Juan: I was doing high school community service at DC Central Kitchen where you cook giant meals for the homeless. They have guest chefs come in, and one was José Andrés and at the end I'm like, "Dude, you gotta get me a job at one of your restaurants!" And he's like, "No problem, just come to my restaurant, Cafe Atlantico, tomorrow morning." So I went, he remembered me and gave me a job right away at his tapas place.

Wow, so you're an Andrés-caliber chef?

Juan: Ha, no. But I also worked at a New American place with a husband-wife team and they were both incredible cooks — some of the best food I've ever had. I had to cut all the faces off these softshell crabs for a while, literally cut the face off. They're wiggling around and you just snip with scissors and the whole face area comes off.

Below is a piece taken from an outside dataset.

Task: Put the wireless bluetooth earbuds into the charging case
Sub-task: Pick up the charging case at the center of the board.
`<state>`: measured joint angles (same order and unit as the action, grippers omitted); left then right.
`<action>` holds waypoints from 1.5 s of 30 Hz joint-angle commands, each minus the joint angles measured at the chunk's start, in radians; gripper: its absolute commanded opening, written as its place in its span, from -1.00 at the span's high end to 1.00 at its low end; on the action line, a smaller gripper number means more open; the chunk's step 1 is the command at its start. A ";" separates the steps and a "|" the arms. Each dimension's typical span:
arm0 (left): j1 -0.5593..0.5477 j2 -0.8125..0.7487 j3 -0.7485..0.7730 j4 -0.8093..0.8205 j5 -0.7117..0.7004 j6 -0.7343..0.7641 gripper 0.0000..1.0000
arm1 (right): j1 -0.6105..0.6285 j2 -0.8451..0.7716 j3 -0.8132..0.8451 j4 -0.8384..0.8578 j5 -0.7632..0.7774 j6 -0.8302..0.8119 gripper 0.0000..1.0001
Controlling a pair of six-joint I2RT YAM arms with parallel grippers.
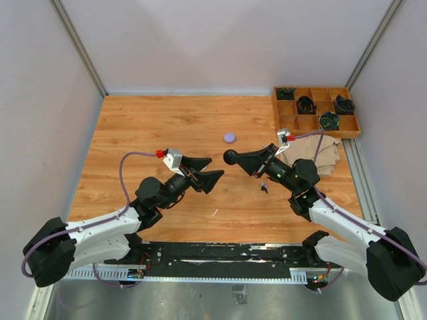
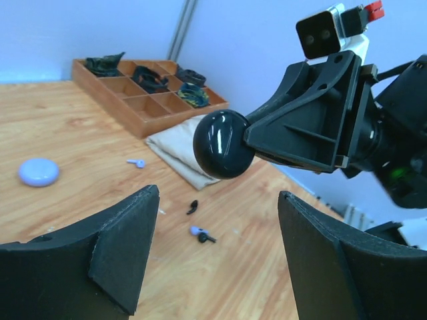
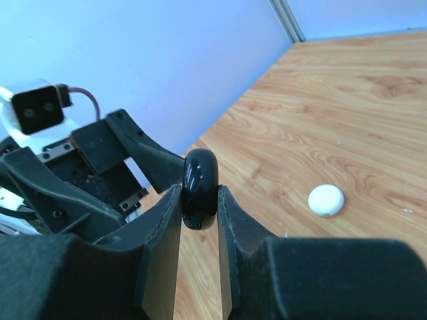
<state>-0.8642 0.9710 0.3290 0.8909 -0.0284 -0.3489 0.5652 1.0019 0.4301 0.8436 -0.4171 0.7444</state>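
The earbuds (image 1: 264, 189) lie loose on the wooden table (image 1: 147, 127), none of them in a case yet: in the left wrist view a lilac one (image 2: 137, 162) sits apart, a black one (image 2: 193, 207) nearer, and a lilac and black pair (image 2: 202, 235) touch nearest the camera. They look tiny, hard, smooth and very light, so they would likely skitter or flip under a clumsy pinch. The stem, taken across its width, seems the surest hold. Up at about 10 o'clock from them in the top view, the black charging case (image 1: 230, 157) hangs above the table, pinched edge-on across its flat faces by the right gripper (image 3: 200, 200), whose jaws are nearly together around it. Its glossy, rigid shell looks slippery, so it may twist in that narrow grip. At 9 o'clock of the case, the left gripper (image 1: 215, 168) faces it with jaws spread wide and nothing between them. A lilac case (image 1: 229, 137) rests at 12 o'clock of the black one, beige cloth (image 1: 323, 155) at 3 o'clock, and a divided wooden tray (image 1: 277, 113) at 2 o'clock.
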 commanded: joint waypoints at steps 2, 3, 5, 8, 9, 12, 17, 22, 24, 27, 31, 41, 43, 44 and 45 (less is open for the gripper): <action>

Any bands you guys have played with who are into food, too?

Juan: Raz and Christian from Heavenly Beat are pretty good cooks. Raz's family is from India and when we stayed at their house they made us the most incredible Indian feast, lamb and vegetables and stuff. Oh my god, Raz's dad is an amazing cook.

Josh: I had food poisoning from a knockoff Subway sandwich and couldn't eat and Raz's dad made me this elixir: ginger, turmeric, carrots and oranges. It was kind of spicy and made me feel better. Every day on tour you have two great joys: playing the show and eating. Otherwise we're just cramped in a van. We have to have something to look forward to.

You guys just invented a sandwich called The Limits of Desire. What's in it?

Juan: Well we have to keep it veggie so Ryan can have it. Or he can just have a veg side.

Ryan: Our eating habits are kind of dynamically opposed.

Juan: I'm thinking like, crispy deep-fried foie gras with a duck egg on top, sunny side-up, runny, a little bit of salady stuff in there, like a slaw, between two pieces of toast with maybe some Gruyère. I don't know, I'm starting to get disgusting.

If I ordered a sandwich called The Limits Of Desire, I HOPE there'd be deep-fried foie in there.

Ryan: How do you make that vegetarian?

Juan: Basically just replace the foie with breaded eggplant, like a nice eggplant steak. With the duck egg which breaks and the yolks just flows. The "No Limits Of Desire."